▼

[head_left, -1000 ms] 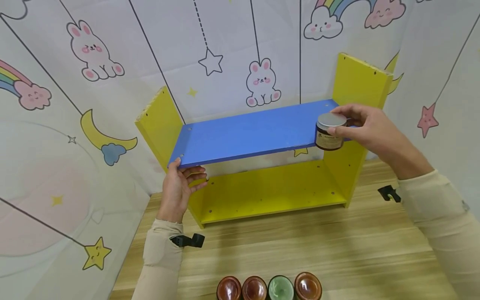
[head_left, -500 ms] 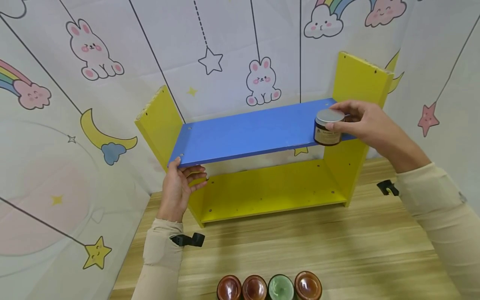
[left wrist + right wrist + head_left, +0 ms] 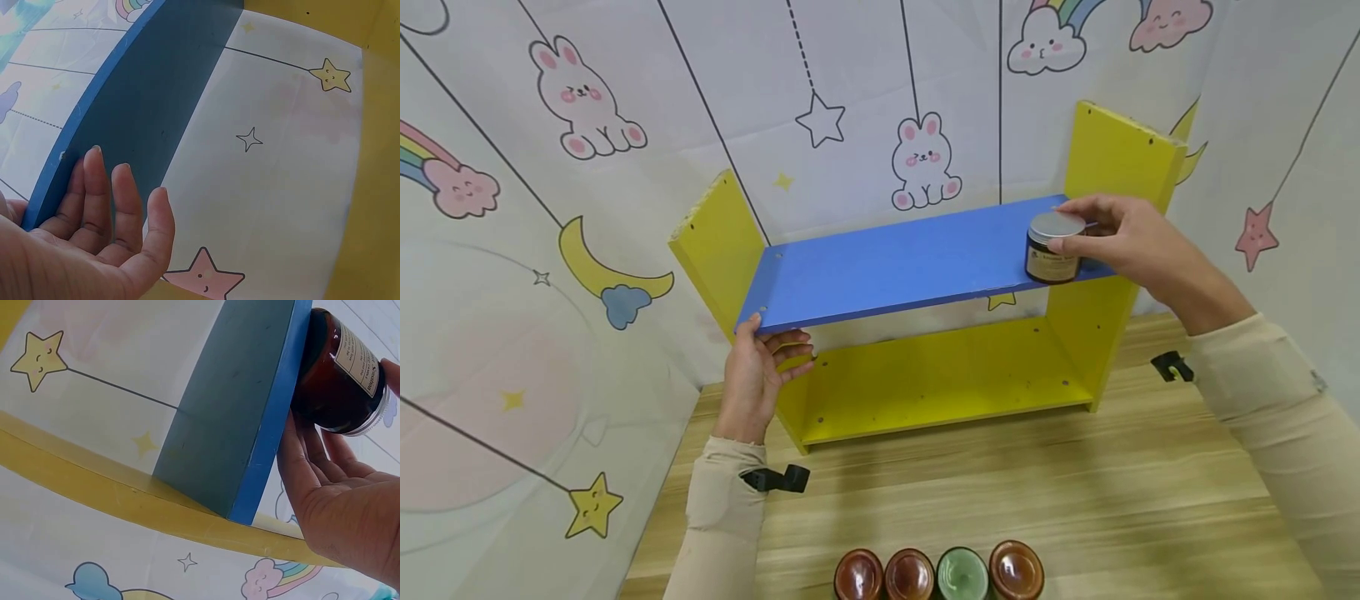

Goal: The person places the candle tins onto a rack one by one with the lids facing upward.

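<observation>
My right hand (image 3: 1138,250) grips a dark amber glass jar (image 3: 1051,262) with a silver lid and a cream label, thumb in front and fingers behind. The jar stands upright at the right front edge of the blue shelf board (image 3: 895,267). In the right wrist view, the jar's base (image 3: 312,369) is right at the board's front edge. My left hand (image 3: 752,375) holds the board's front left corner, thumb on top and fingers underneath. From the left wrist, these fingers (image 3: 128,200) show half bent below the board.
Yellow side panels (image 3: 718,242) rise at both ends of the board, with a yellow bottom shelf (image 3: 925,383) below. Several jars (image 3: 962,575), reddish-brown and green, stand in a row at the near edge of the wooden table (image 3: 985,475). A printed cloth (image 3: 850,50) hangs behind.
My right hand has moved the jar slightly back and to the left, up against the front of the blue board. The left hand keeps its place.
</observation>
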The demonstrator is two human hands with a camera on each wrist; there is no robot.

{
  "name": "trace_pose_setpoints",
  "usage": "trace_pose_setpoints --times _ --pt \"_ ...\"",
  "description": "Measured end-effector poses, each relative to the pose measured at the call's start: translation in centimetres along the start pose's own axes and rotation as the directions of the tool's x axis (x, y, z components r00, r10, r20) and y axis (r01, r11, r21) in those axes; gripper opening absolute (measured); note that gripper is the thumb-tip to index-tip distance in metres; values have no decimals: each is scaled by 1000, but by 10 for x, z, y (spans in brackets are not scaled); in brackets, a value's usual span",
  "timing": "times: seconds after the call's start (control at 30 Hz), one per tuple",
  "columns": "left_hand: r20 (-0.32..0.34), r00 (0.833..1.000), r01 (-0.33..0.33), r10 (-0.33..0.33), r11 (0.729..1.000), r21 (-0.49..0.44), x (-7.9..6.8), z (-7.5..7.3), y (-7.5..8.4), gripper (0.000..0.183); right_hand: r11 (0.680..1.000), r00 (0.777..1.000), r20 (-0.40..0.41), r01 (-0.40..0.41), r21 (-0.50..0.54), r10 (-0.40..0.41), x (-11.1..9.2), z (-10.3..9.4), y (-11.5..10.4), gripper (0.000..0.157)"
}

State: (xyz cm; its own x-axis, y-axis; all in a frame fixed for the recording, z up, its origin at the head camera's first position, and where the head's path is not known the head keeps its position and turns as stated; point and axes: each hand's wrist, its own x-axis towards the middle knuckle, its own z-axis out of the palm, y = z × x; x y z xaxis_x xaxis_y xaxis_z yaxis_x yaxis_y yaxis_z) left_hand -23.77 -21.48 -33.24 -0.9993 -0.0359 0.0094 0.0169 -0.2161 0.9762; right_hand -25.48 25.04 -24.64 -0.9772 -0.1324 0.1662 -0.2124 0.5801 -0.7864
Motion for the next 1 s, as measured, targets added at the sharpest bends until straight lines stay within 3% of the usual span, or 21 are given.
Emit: trace_pose_setpoints --times 0.47,1.0 --pt "7 1000 -14 14 1000 11 -1 0 -1 50 1000 1000 10 5 -5 -5 7 -1 -3 71" --pt "5 1000 -13 13 1000 10 -1 0 -1 50 997 996 50 -75 -16 76 21 -5 -11 86"
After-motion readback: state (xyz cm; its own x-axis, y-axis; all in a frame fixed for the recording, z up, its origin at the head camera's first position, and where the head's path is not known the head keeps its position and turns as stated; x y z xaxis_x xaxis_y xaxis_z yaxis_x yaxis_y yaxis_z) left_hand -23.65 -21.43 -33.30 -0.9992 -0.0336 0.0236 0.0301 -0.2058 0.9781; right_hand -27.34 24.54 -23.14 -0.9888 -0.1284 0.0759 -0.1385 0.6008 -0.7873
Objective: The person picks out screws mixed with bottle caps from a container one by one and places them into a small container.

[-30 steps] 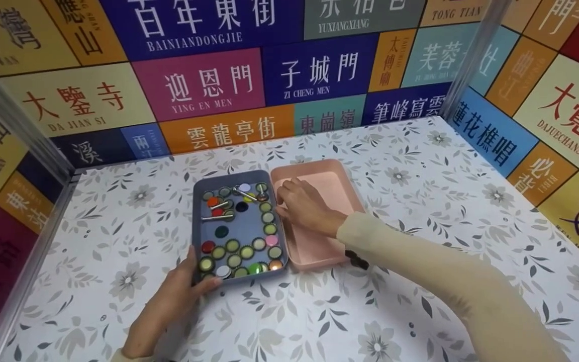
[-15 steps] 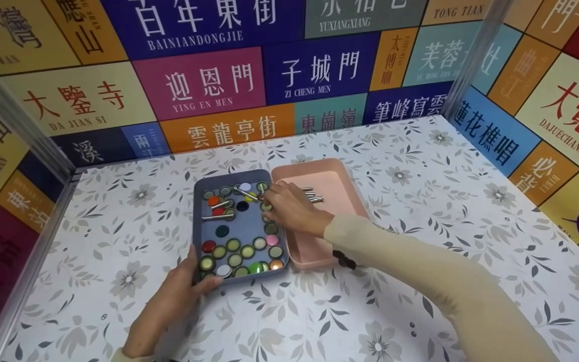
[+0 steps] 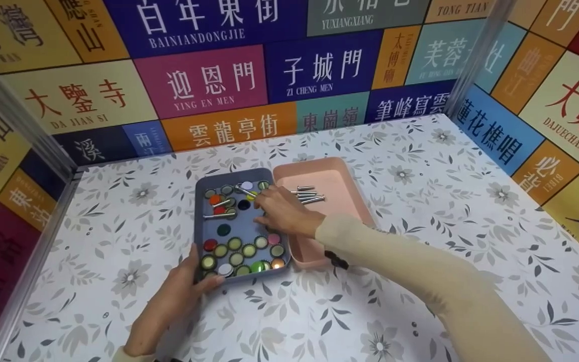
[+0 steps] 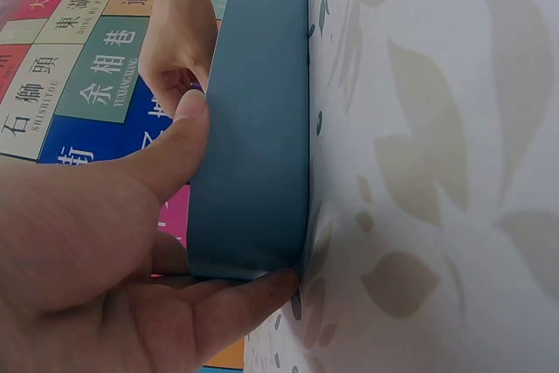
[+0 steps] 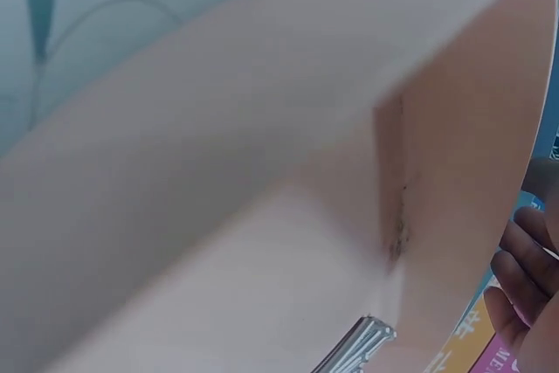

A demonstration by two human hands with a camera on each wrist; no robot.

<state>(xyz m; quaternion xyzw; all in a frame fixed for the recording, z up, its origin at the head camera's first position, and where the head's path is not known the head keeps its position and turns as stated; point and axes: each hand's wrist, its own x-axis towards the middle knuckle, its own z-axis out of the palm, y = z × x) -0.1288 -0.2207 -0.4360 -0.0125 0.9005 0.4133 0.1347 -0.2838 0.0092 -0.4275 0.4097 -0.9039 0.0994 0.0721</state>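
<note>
My left hand (image 3: 179,281) grips the near left corner of a blue-grey tray (image 3: 242,173), its thumb on the rim and its fingers along the outer wall. Bottle caps (image 3: 248,250) of several colours lie in this tray, along with a few silver screws (image 3: 220,215). My right hand (image 3: 282,208) hangs over the tray's right side, thumb apart from the forefinger. Its fingertips reach the right end of a slanted screw (image 3: 246,190) at the back; whether they touch it is unclear. In the right wrist view, loosely bent fingers (image 5: 515,259) show beyond a pink wall.
A pink tray (image 3: 352,193) stands against the blue-grey one on the right, with several silver screws (image 3: 310,196) inside. Both rest on a floral-patterned table (image 3: 420,191). Colourful sign-printed panels (image 3: 209,75) rise behind and at both sides.
My right hand has moved left from the pink tray to over the blue-grey tray, uncovering the screws in the pink one. My left hand keeps its grip on the corner.
</note>
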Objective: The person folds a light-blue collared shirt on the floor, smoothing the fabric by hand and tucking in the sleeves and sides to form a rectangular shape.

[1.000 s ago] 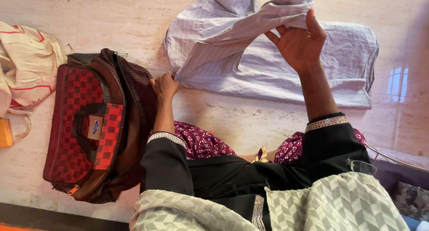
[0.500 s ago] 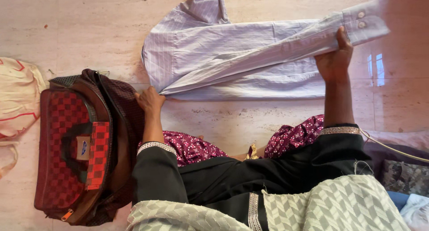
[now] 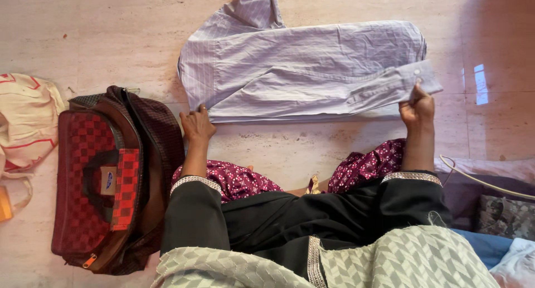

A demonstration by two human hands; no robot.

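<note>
Two hands, left hand [image 3: 196, 125], right hand [image 3: 417, 107], pinching one shirt [image 3: 301, 65], one bag [image 3: 111, 182]

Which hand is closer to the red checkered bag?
The left hand. It presses the shirt corner right beside the red checkered bag. The right hand is far across on the other side, holding the sleeve cuff.

One label seen: small rectangular patch [image 3: 108, 180], pale beige with a blue oval mark, sewn on the side of the red-and-maroon checked duffel bag [image 3: 89, 154], between its dark handles. Bag lies on the floor, left of the person. No other packages, signs or screens visible.
</note>
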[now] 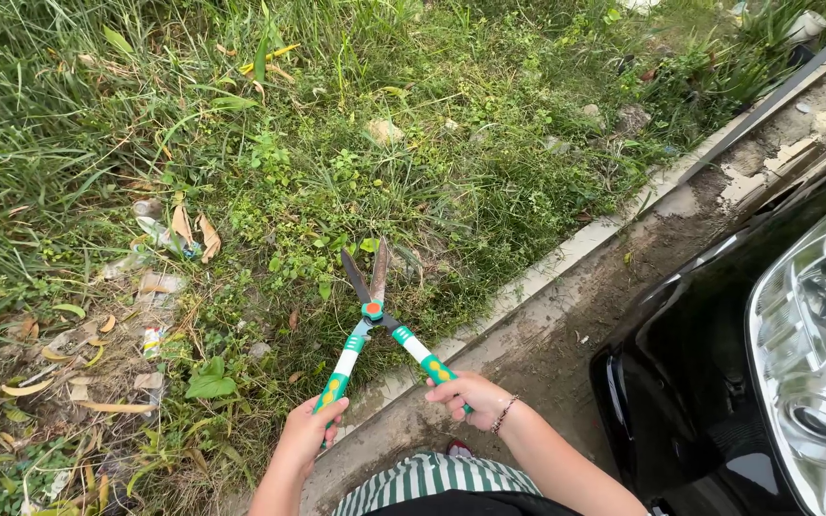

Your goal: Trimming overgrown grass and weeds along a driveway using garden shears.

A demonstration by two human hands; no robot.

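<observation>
At the grass verge by the concrete curb, left hand and right hand clench the hedge shears, blades parted mid-trim; closing stroke likely needs handles squeezed together.

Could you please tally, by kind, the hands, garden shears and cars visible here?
Hands: 2, a left hand and a right hand
Garden shears: 1
Cars: 1, a black car
Total: 4
</observation>
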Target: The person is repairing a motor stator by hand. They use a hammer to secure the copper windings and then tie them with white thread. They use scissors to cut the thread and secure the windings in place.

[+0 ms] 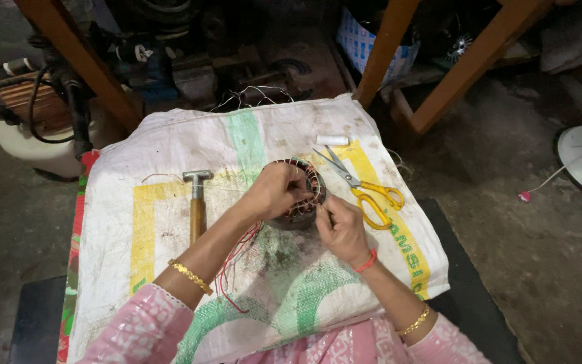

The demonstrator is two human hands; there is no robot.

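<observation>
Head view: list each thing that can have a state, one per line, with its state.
Round copper-wound motor stator: lying on the sack, gripped by both hands.
Yellow-handled scissors: blades open, lying flat, untouched.
Wooden-handled hammer: lying flat, untouched.
Left hand: closed on stator rim.
Right hand: pinching at the windings.

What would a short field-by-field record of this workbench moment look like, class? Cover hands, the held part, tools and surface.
Left hand: left hand grips the top of the motor stator
Right hand: right hand pinches at the stator's near rim
Held part: round stator with copper windings; red wires trail from it
Tools: hammer lying left of the hands; yellow-handled scissors lying to the right
Small item: white spool near the far edge
Surface: woven sack, white with yellow and green print
</observation>
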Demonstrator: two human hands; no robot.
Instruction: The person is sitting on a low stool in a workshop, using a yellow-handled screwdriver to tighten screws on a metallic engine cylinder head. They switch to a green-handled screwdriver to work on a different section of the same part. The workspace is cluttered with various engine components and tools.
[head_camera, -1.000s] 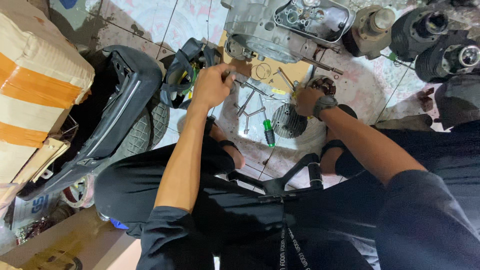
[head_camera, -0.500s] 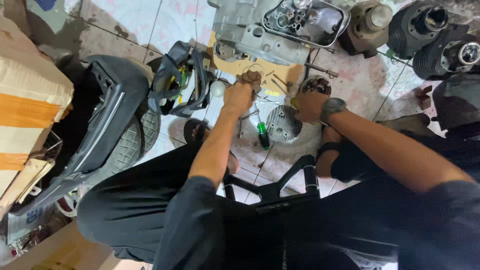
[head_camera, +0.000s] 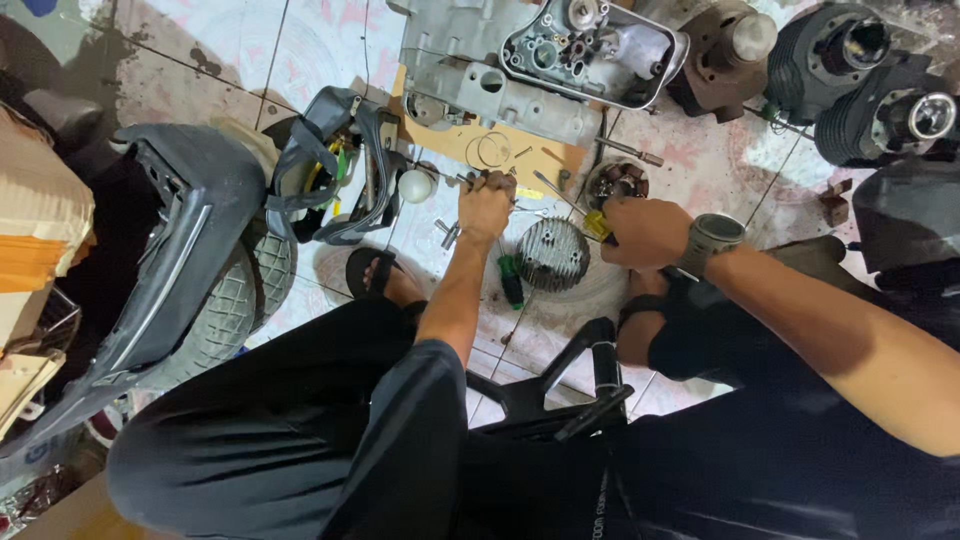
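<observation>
- Left hand (head_camera: 487, 205) closed around small metal tool, over tiled floor (head_camera: 700, 165).
- Right hand (head_camera: 645, 232) grips yellow-handled screwdriver (head_camera: 597, 225) beside round finned grey metal cylinder head (head_camera: 552, 254); likely dismantling, steady leverage needed.

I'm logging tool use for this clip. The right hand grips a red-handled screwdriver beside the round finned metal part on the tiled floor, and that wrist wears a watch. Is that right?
Not quite: the handle colour is wrong. In the head view the right hand grips a yellow-handled screwdriver, not a red one. The rest holds: it is beside the round finned metal part on the tiled floor, and the watch is on that wrist.
</observation>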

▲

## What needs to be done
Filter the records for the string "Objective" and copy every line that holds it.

## Result of this task
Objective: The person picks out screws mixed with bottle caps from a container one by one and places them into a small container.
Objective: The person folds a light-blue collared shirt on the floor, smoothing the fabric by hand and tucking in the sleeves and sides to form a rectangular shape.

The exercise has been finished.